The next step is to define the structural concepts of the proposed FRP structure. Usually, a minimum of three important aspects should be considered: 1) use of a limited number of connections, 2) optimal design under water or barge impact loads and leakage flows and 3) uniform load transfer over the entire structure. The design includes guiding principles for the structural concepts, description and calculation of different options, such as sandwich structure versus box beam. Then, the most suitable option of optimal design is selected to meet the strength and deflection requirements.

Take Deflection Requirements into Account

In some cases, the maximum deflection requirement influences the design of a composite hydraulic structure since the stiffness of the GFRP composite is low. To meet the stiffness requirement, CFRP can be used at a different cost scenario, recognizing that the potential for galvanic corrosion exists when in direct contact with steel.

The wicket gates shown here prior to transport were installed on the Peoria Lock & Dam on the Illinois river in 2015. The 10 x 12-foot panels feature a vinyl ester resin and more than 30 layers of fiberglass fabric, including 0/90 degree and +45 degree fabrics. Photo credit: Composite Advantage

Perform a Cost Comparison

The cost comparison should be made among different design options. A life cycle cost analysis should be used when designing with composites as an alternative to conventional materials because FRP offers longer service life and lower maintenance costs, but at a higher initial cost in some scenarios and at a competitive price in other cases, such as wicket gates.

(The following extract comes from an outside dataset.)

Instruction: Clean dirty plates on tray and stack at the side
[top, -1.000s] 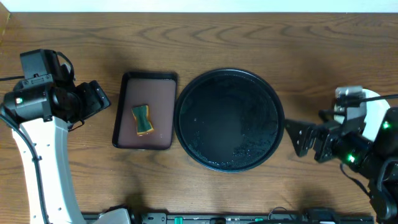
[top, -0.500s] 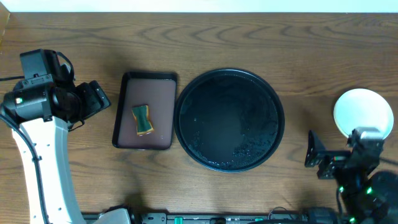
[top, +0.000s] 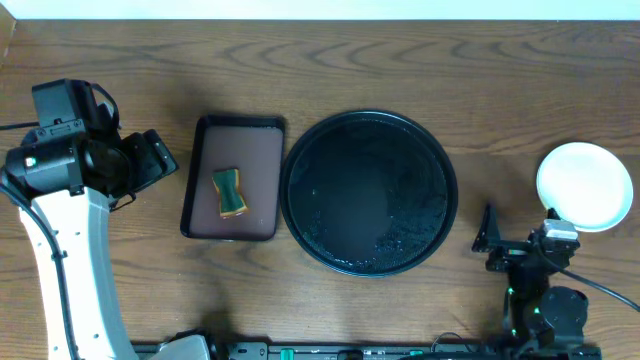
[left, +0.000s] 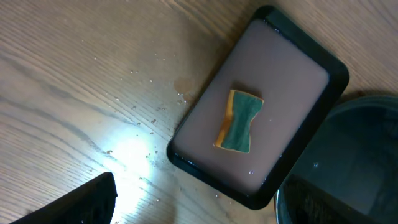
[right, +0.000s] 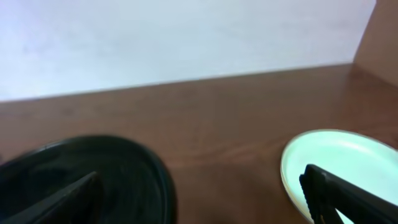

These five considerations only begin to address the budding hydraulic structures market. Educating owners and designers about composites – including specification developments and training fabricators of composite systems – are real challenges facing the market. Even so, the future is promising, provided that high-quality workmanship and installation procedures are ensured. Based on limited in-service data, it is safe to conclude that GFRP systems for hydraulic structures are resulting in longer service life, lower initial costs (in some cases) and reduced life-cycle costs with enhanced structural performance.